Exercise aim:
The entries below hold a line with "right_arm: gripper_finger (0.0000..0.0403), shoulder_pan" and a line with "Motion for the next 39". Return those lines and all that lie between them, exactly and only.

Entries shown:
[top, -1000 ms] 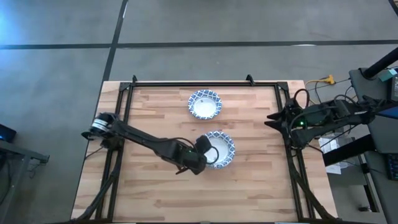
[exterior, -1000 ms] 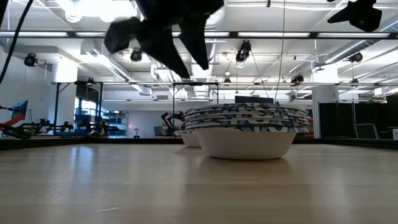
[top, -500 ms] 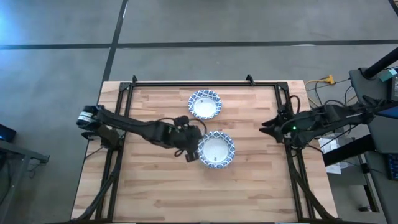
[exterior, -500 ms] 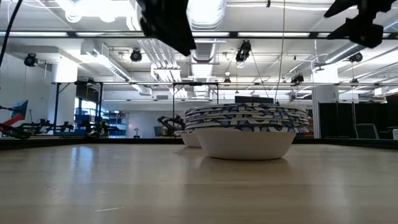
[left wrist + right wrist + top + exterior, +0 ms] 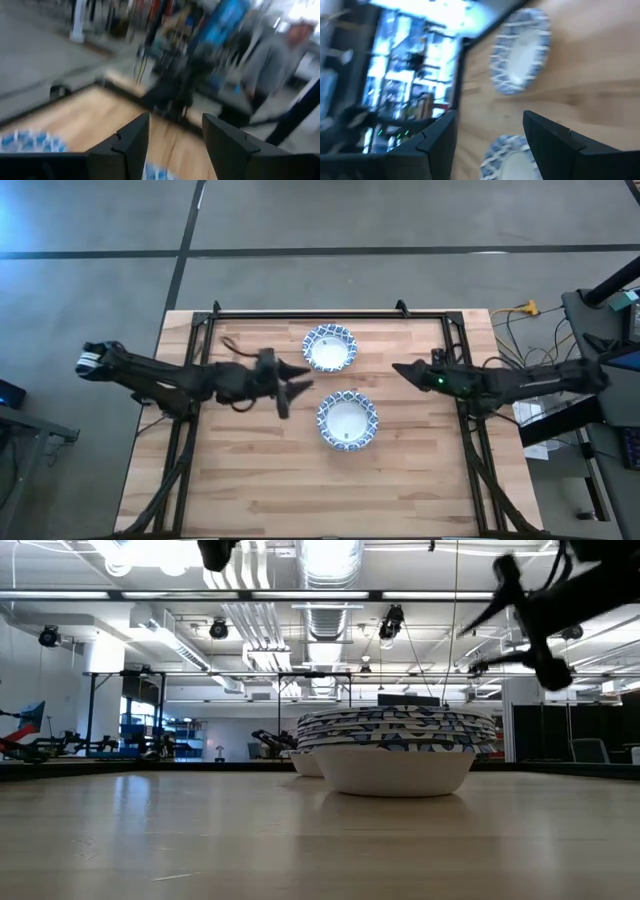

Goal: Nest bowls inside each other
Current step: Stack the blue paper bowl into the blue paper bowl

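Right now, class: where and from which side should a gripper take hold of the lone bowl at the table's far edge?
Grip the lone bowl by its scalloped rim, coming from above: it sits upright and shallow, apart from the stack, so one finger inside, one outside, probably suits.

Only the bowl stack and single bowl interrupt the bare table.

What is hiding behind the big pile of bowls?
In the low view, another bowl peeks out behind the stack of bowls, mostly covered by it. From above it sits alone, apart from the stack, farther back on the table. Both look empty on top.
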`<state>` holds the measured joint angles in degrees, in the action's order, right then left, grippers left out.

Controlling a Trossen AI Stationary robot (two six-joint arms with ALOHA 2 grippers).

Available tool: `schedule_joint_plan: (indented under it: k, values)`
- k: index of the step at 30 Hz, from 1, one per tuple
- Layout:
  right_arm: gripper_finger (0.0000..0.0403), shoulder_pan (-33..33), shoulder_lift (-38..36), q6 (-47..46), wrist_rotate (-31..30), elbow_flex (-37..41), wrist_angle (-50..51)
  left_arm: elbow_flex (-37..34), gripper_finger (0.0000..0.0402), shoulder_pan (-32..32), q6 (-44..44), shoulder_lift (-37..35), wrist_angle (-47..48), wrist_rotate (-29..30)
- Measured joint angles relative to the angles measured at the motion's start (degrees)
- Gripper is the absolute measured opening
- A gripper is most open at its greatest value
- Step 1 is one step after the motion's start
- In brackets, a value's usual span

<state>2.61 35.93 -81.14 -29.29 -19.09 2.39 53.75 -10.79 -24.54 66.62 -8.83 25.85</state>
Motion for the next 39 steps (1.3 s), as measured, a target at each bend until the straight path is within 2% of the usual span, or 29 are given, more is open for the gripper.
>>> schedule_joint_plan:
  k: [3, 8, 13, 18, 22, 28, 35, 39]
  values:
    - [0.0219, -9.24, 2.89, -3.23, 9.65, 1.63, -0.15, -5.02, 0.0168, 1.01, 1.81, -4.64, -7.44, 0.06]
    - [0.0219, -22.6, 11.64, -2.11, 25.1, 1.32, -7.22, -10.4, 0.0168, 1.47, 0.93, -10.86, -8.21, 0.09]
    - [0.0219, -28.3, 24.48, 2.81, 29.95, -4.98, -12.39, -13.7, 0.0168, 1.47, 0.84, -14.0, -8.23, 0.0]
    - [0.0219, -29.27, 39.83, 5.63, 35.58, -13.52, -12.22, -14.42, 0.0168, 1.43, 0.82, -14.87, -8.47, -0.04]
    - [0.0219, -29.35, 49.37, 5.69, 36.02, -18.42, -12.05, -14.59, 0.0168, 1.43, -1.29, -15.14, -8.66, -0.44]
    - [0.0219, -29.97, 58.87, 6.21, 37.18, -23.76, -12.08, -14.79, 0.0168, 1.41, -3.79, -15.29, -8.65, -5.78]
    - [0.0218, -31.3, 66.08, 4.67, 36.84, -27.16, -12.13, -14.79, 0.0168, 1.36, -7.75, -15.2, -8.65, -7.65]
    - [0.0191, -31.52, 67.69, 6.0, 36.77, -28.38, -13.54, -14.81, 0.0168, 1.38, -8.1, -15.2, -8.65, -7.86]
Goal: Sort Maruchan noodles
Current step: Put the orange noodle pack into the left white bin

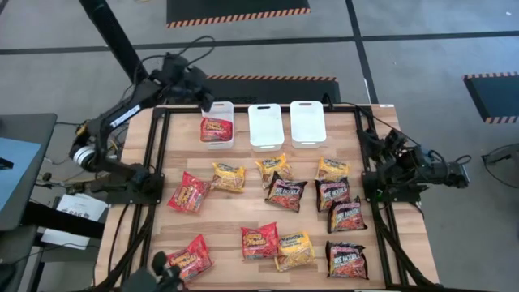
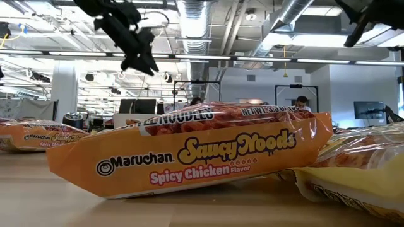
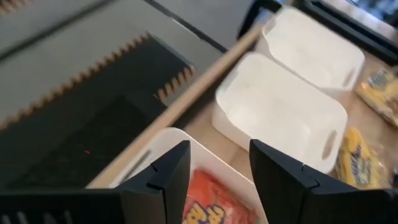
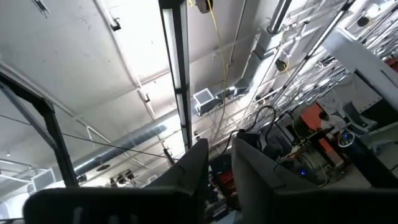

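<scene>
Nearest the low camera, an orange packet [image 2: 196,151] reads "Maruchan Saucy Noods Spicy Chicken"; left claw [image 3: 214,180] gapes empty.

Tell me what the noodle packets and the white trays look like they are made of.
Noodle packets: thin glossy plastic film, seemingly; it wrinkles, glints and shows a crimped end seam. White trays: probably rigid moulded plastic, matte, with rounded corners and a cut-out handle slot.

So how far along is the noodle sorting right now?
Barely begun. One red packet lies in the left tray; the left gripper hovers above it, jaws open and empty. The middle tray and right tray are empty. Thirteen or so packets remain on the table.
</scene>
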Tool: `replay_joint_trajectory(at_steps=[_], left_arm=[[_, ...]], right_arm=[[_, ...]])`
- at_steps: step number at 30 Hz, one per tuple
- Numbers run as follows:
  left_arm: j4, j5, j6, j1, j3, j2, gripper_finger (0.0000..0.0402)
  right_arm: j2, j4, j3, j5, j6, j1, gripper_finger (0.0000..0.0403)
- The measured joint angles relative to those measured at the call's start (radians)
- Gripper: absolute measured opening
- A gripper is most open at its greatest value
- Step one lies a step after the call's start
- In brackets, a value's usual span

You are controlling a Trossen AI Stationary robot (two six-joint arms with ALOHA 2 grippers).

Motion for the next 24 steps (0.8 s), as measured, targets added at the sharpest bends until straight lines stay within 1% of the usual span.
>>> replay_joint_trajectory(at_steps=[2, 6, 13, 24], left_arm=[[-0.029, 0.018, 0.025, 0.000, 0.014, 0.040, 0.0153], [-0.071, 0.018, 0.078, 0.000, 0.032, 0.098, 0.0153], [-0.096, 0.017, 0.082, 0.012, 0.036, 0.163, 0.0153], [-0.199, 0.023, 0.102, 0.028, 0.036, 0.265, 0.0153]], right_arm=[[0.000, -0.001, 0.000, 0.000, 0.000, -0.008, 0.0098], [0.000, -0.005, 0.000, 0.000, 0.000, -0.009, 0.0098], [0.000, -0.006, 0.000, 0.000, 0.000, -0.009, 0.0098], [0.000, -0.037, 0.000, 0.000, 0.000, -0.009, 0.0098]])
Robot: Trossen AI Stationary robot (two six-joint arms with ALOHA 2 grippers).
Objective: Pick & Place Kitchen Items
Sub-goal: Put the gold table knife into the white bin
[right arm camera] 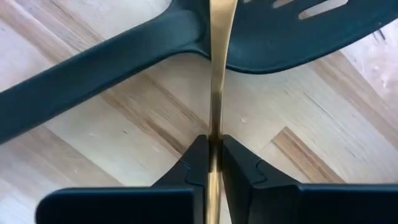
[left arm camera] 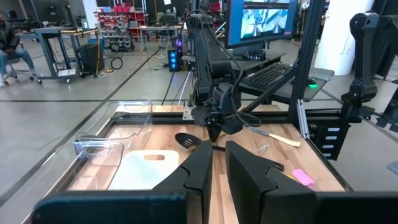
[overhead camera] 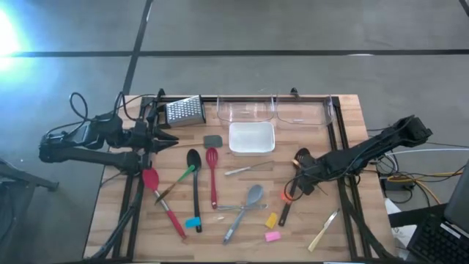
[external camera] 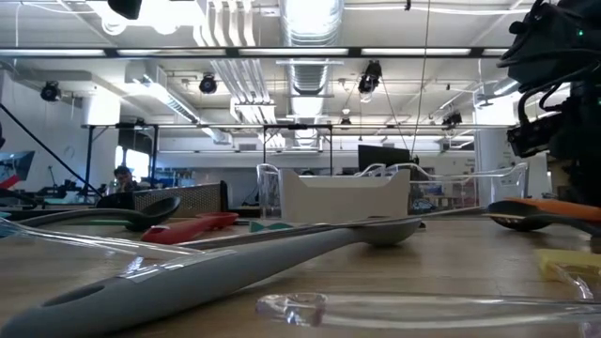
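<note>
1. My right gripper (right arm camera: 214, 146) is down at the tabletop, at about 3 o'clock from the table's middle in the high view (overhead camera: 300, 178). Its fingers are pinched tight on a thin brass-coloured strip (right arm camera: 217, 74) that shows edge-on; I cannot tell what the strip belongs to
2. That strip runs out from between my fingers and across the black plastic slotted spoon (right arm camera: 298, 37). The spoon's head (overhead camera: 302, 156) lies on the wood at 12 o'clock from my right gripper
3. My left gripper (left arm camera: 217, 149) hangs above the table's 10 o'clock side (overhead camera: 172, 139). Its fingers are nearly together with only a slim gap, and nothing is in them
4. The steel box grater (overhead camera: 183, 110) stands at 1 o'clock from my left gripper
5. Near the table's middle lie a red long-handled spatula (overhead camera: 212, 158) and a grey plastic spoon (overhead camera: 253, 196), with a small pink piece (overhead camera: 272, 236) at 5 o'clock from the grey spoon
</note>
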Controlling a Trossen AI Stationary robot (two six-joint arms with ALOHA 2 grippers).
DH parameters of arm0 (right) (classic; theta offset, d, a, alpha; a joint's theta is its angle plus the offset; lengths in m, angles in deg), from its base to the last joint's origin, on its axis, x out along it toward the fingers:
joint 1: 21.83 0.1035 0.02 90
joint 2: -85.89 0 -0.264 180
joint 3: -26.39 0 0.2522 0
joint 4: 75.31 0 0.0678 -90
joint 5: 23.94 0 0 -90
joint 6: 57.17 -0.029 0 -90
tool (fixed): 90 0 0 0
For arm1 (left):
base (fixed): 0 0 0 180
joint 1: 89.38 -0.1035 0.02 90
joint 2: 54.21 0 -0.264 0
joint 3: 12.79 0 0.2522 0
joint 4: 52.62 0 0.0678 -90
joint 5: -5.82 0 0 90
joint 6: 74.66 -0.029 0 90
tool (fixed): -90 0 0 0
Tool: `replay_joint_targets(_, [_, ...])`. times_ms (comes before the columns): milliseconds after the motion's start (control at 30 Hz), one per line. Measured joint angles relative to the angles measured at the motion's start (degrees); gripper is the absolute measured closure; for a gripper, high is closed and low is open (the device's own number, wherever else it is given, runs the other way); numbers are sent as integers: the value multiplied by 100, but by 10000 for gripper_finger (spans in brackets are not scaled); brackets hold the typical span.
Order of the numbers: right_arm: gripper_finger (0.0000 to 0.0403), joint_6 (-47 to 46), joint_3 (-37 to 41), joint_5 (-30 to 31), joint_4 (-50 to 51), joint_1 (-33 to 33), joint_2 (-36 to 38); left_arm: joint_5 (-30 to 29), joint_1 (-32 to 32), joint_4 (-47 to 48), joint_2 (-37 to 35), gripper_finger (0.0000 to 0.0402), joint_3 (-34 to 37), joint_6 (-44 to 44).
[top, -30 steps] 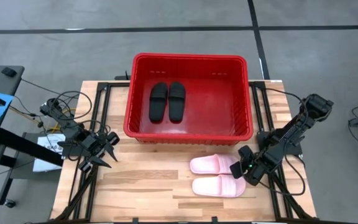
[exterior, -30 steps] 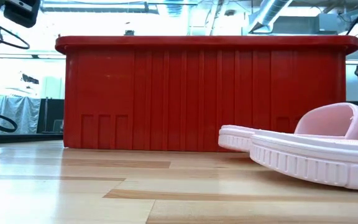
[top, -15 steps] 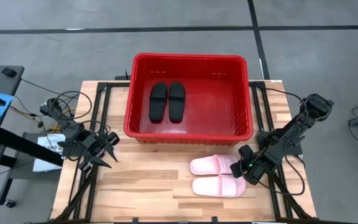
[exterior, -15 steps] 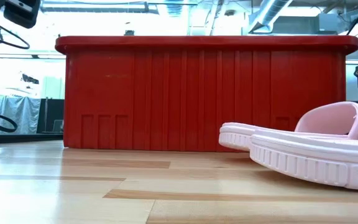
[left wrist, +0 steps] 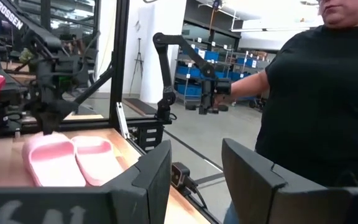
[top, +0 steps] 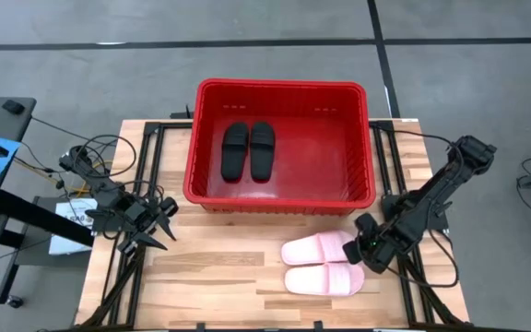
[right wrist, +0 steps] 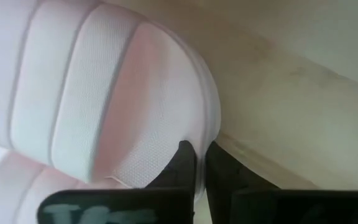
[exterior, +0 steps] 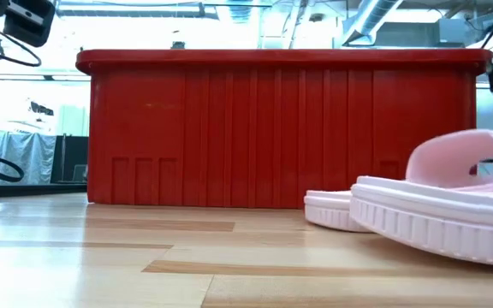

Task output:
  right_arm: gripper_finger (0.0000..0.0403), shoulder_pan (-33..33), shoulder_lift (-38..36), q6 (-47..46), wrist_rotate (-31..30), elbow_flex (-37..41), wrist_angle (-50..51)
  left_arm: elbow_flex (-37..34), gripper_finger (0.0000..0.0402), shoulder_pan (-32..32), q6 (-44..44), shoulder_lift (-37..35), wrist_angle (-47..48), wrist_rotate (-29..30)
- Measured joint angles relative to the angles measured at the motion's start (degrees)
- Gripper is the absolute measured opening
- A gripper is most open at its greatest value
- Step 1 is one step after the motion's start
- In brackets, a value's usual span

<state>2.61 35.93 -81.14 -29.29 -19.09 2.39 53.75 -10.79 -24.54 66.62 -8.83 25.85</state>
Motion for the next 39 steps (1.3 s), as measured, a target at each bend until the straight path is within 2% of the usual span, or 29 are given, more is open for the gripper.

With that, the output is done.